Provided material: Begin
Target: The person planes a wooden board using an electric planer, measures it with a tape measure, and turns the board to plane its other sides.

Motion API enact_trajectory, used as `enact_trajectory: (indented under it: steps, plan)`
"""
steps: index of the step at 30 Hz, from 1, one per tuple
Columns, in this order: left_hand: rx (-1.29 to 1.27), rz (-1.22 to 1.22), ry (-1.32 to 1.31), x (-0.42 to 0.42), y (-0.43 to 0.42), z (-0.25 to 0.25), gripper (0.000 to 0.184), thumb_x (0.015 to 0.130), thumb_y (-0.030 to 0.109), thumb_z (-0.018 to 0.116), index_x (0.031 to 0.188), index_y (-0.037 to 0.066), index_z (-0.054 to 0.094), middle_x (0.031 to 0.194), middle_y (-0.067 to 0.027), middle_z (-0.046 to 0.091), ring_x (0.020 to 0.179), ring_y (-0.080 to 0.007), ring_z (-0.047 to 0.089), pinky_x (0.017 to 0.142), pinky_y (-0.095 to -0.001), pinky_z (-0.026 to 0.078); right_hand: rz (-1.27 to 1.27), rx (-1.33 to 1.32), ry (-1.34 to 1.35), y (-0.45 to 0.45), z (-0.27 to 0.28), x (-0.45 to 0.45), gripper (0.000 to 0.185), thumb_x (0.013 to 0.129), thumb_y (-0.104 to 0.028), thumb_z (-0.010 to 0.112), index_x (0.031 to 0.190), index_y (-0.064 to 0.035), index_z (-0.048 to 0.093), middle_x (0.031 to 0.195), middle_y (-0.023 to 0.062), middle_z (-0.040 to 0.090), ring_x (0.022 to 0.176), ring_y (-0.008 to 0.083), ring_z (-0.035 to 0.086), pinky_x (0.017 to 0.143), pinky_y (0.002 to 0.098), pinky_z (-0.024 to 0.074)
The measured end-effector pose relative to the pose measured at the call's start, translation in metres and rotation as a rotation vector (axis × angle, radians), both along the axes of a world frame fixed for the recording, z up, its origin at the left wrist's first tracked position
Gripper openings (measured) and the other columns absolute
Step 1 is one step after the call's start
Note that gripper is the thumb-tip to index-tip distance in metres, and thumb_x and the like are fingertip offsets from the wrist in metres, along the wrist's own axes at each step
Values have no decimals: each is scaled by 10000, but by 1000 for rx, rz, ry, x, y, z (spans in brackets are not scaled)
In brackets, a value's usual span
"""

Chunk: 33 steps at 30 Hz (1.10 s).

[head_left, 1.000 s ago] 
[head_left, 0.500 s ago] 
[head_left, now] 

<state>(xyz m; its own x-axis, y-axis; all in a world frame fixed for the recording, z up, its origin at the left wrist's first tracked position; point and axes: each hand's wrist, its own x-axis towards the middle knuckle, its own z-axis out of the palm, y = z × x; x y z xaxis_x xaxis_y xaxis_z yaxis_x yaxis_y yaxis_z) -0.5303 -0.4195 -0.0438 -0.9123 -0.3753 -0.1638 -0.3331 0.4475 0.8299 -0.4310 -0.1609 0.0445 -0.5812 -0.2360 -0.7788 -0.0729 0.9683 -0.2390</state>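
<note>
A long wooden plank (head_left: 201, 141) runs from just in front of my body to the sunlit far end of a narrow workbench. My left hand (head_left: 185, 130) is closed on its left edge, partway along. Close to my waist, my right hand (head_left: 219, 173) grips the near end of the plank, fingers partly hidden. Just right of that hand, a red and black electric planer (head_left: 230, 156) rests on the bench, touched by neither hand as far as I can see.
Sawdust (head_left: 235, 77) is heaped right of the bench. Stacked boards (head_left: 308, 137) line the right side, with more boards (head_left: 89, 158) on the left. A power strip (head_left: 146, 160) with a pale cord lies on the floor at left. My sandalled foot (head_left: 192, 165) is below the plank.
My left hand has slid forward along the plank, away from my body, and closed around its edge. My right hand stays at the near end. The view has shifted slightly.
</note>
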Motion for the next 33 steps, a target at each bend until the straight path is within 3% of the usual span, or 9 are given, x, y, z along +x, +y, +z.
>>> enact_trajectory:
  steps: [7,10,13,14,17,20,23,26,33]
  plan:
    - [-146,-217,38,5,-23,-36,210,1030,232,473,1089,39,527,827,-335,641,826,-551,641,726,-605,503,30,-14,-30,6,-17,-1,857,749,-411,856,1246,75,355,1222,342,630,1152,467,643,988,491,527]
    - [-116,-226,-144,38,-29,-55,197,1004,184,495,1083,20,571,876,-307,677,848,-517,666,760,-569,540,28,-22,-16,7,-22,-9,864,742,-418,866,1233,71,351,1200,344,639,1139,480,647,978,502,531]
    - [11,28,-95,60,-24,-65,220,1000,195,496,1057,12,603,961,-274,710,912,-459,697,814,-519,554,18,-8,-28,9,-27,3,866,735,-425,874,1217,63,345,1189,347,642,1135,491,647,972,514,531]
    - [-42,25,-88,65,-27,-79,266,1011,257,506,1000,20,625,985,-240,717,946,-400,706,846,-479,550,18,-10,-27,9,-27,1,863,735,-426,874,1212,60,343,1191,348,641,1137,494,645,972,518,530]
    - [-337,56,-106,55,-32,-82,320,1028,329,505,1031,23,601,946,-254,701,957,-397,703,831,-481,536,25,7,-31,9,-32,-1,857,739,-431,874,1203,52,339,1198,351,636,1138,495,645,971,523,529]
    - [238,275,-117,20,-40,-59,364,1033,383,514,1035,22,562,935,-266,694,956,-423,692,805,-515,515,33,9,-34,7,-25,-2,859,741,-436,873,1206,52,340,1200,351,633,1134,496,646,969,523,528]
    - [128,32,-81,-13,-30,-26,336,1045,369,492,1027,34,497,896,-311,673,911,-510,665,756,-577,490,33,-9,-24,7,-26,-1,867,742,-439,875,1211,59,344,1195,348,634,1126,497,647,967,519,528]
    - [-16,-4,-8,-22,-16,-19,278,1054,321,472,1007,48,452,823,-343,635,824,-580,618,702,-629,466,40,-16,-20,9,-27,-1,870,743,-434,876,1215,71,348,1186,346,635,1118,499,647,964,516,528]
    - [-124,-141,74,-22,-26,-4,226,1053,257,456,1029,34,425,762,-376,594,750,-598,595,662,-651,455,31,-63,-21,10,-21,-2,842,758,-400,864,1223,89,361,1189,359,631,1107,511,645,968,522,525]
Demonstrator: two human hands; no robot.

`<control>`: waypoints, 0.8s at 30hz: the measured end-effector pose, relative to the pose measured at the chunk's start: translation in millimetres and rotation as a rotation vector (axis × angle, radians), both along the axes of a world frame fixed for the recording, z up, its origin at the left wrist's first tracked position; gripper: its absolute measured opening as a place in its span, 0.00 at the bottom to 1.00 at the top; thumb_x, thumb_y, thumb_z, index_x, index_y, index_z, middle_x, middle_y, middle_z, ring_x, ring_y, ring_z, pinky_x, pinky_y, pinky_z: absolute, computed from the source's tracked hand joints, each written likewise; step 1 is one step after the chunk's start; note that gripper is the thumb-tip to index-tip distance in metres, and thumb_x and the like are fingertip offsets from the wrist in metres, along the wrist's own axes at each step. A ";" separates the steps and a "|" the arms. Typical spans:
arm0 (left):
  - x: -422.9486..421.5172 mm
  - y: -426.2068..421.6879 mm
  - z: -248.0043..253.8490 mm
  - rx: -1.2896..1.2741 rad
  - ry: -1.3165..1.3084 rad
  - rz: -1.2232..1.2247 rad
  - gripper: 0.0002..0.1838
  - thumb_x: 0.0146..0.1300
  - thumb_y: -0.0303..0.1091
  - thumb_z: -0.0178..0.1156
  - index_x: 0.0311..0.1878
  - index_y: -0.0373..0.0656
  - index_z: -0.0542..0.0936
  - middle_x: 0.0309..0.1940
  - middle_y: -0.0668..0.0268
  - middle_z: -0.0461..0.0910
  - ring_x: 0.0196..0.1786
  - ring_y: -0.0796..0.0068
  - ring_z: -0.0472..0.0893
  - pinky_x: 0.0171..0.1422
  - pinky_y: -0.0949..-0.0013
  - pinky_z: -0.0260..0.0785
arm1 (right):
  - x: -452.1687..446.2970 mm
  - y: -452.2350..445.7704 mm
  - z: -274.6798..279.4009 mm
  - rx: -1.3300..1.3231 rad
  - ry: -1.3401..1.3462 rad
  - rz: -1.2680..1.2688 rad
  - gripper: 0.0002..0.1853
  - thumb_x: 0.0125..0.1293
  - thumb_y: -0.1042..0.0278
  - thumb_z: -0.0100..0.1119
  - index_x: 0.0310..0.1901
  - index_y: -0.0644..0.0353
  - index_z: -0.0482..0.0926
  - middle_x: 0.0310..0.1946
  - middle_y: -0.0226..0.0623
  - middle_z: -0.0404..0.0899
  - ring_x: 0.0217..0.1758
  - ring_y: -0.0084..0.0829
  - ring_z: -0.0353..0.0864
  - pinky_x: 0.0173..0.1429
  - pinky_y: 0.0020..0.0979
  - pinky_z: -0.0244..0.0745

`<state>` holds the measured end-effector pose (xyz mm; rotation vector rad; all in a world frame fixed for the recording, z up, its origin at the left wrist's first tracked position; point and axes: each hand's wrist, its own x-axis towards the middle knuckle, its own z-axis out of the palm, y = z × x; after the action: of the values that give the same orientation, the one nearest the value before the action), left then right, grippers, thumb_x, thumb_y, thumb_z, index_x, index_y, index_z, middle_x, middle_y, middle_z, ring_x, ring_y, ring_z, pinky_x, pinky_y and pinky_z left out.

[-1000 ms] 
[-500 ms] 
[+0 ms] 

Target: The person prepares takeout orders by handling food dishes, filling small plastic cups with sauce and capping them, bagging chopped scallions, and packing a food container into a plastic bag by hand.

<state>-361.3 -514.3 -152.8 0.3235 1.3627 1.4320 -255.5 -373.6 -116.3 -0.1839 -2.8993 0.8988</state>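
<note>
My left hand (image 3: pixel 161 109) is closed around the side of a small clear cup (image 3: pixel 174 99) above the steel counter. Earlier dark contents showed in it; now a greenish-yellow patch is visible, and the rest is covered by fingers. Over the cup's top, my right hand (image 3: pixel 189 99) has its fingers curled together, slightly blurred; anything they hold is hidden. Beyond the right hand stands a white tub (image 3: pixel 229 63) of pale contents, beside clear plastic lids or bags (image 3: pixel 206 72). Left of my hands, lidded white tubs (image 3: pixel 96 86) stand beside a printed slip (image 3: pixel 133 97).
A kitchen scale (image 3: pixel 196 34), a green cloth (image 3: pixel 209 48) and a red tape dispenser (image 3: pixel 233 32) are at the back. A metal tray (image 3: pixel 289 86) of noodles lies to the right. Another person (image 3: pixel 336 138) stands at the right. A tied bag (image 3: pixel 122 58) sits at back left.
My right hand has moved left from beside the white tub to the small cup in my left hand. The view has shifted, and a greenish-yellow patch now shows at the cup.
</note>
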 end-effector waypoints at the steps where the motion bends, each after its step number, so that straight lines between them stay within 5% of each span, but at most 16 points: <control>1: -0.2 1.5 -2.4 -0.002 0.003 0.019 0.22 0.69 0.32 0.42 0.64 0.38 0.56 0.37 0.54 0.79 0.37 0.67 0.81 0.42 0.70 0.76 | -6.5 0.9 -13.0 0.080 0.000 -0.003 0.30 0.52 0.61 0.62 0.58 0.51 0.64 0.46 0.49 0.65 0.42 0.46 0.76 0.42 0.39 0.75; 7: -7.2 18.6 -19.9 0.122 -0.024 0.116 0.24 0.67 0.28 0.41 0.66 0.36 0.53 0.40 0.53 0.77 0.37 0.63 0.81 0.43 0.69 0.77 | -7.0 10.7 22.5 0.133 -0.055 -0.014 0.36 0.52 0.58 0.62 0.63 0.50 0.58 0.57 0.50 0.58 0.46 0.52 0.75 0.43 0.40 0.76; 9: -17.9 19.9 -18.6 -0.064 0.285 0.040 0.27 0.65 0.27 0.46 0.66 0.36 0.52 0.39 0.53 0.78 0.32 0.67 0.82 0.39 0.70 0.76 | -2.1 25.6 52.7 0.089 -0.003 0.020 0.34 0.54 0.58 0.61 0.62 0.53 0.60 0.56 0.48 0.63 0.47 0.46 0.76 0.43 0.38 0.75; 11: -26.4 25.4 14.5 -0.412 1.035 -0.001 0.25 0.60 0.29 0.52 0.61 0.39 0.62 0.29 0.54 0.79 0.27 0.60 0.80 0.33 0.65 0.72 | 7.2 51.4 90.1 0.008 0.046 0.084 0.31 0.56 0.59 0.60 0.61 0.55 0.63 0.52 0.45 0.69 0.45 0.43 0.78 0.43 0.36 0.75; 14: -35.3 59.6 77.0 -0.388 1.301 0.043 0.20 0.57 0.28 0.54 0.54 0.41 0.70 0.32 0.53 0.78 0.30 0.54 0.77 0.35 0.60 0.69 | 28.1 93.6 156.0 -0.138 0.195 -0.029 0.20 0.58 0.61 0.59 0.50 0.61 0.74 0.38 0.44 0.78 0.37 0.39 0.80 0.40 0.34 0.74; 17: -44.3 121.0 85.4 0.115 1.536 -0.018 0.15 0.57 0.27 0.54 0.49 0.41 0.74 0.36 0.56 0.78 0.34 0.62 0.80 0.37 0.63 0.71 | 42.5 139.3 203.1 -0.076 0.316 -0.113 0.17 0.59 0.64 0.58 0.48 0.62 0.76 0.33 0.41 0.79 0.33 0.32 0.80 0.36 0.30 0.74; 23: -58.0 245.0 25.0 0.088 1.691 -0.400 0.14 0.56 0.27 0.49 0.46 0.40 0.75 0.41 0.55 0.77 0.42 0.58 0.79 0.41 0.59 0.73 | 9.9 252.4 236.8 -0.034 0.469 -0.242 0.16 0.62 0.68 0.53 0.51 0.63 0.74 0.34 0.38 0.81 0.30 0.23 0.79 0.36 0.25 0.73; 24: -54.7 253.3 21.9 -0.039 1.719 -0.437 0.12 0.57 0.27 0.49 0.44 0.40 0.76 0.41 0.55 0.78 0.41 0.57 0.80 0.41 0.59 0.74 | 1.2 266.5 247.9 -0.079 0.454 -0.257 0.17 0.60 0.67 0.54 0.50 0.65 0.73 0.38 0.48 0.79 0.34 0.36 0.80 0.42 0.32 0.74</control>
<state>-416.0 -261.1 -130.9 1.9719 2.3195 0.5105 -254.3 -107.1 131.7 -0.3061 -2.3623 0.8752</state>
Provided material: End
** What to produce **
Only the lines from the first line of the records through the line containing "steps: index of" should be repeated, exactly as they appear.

** Written response **
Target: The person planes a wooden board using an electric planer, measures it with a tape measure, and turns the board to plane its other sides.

Motion API enact_trajectory, used as `enact_trajectory: (indented under it: steps, plan)`
"""
steps: index of the step at 30 Hz, from 1, one per tuple

The reply is now complete.